My students, collaborators, and I investigate the question of why female passerine birds engage in extra-pair matings with males other than their social mates. In socially monogamous species of birds, the male and female of a pair typically cooperate in rearing the offspring, but the application of DNA ‘fingerprinting’ techniques has revealed that the progeny of females in socially monogamous species often are sired not only by their social mate, but by other males as well. This results in broods of mixed paternity. Why females mate with more than one male remains obscure, because females seldom derive direct material benefits from their extra-pair partners. A widely accepted explanation for extra-pair mating is that females derive indirect genetic benefits through the enhancement of the genetic quality of their offspring.

The focus of our current research is to test the hypothesis that females in socially monogamous species engage in extra-pair matings to secure paternal genes for their offspring that enhance offspring immunocompetence and viability. Specifically, we are testing the critical prediction that all else being equal, the immunocompetence of extra-pair young should be higher than that of within-pair young residing in the same nest. Predicted differences between within-pair and extra-pair young could also come about as a result of maternal effects and not just paternally derived genes. Potential maternal effects could arise from the preferential provisioning by females of extra-pair young, or the differential allocation of resources to eggs fertilized by extra-pair partners. Thus, we are also determining if differences in the immunocompetence of within- and extra-pair young are the result of the extra-pair male's genetic contribution, or arise instead from the differential investment by females in the eggs or nestlings sired by different males in their brood.
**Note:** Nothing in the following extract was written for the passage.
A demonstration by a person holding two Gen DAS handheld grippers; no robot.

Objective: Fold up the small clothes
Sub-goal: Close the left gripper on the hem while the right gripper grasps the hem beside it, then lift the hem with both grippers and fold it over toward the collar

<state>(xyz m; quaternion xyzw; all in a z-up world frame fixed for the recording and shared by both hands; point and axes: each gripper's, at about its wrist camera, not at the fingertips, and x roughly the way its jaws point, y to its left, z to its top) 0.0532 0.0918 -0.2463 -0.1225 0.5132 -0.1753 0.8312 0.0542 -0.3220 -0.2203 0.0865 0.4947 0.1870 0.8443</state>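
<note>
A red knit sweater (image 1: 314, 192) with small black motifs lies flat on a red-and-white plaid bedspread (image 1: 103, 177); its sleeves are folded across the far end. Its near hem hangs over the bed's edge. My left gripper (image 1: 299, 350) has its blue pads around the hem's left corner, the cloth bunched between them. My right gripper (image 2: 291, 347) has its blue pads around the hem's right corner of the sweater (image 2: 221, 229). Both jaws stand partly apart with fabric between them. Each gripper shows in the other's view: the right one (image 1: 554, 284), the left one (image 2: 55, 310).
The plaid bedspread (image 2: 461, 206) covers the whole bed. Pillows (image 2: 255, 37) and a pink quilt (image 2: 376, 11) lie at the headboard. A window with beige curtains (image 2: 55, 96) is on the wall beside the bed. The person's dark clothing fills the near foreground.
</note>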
Maternal Behavioral Control of Hatching Synchrony in Birds

  Another project is investigating how the incubation behavior of female songbirds can influence the degree of hatching synchrony of their eggs. Female songbirds can manipulate investment in their offspring prior to the nestling/fledgling-provisioning stage by differentially allocating resources among their eggs and by manipulating the timing of hatching of their eggs. By manipulating the time of hatching of the eggs in their clutch, hatching can occur over a period of one (i.e., synchronous hatching) to three or more days (i.e., asynchronous hatching). When eggs hatch asynchronously, nestlings of different sizes occur within the brood because the older chicks have been fed by their parents for one or more days before their younger siblings have hatched. Often one or more of the youngest chicks dies from starvation in asynchronously hatched broods. It has been proposed that asynchronous hatching is a form of parental manipulation that maximizes parental fitness at the cost of the survival of some individual offspring.

Many hypotheses have been proposed to explain the evolution and maintenance of asynchronous hatching, with most assuming that the degree of hatching synchrony is controlled by the parents through variation in the time of onset of incubation behavior. However, little is known about the relationship between incubation behavior and degree of hatching synchrony, despite the widely held assumption that variation in incubation behavior is the underlying mechanism that brings about variation in hatching synchrony. The main focus of this project is to determine how female behavior influences the degree of hatching synchrony in birds.

The Study System: The House Wren (Troglodytes aedon)

The house wren (Troglodytes aedon) provides an excellent study system for testing behavior-based hypotheses. The house wren is a migratory songbird that arrives to breed in central Illinois in late April. Egg-laying begins in early May and continues until August each year. House wrens are secondary cavity nesters, so they readily accept nestboxes as nesting sites. We maintain two adjacent study areas on which there are 813 identical nestboxes. Each year approximately 500 adult house wrens produce 500-600 nests on the study areas, thereby providing a large sample of birds for behavioral studies.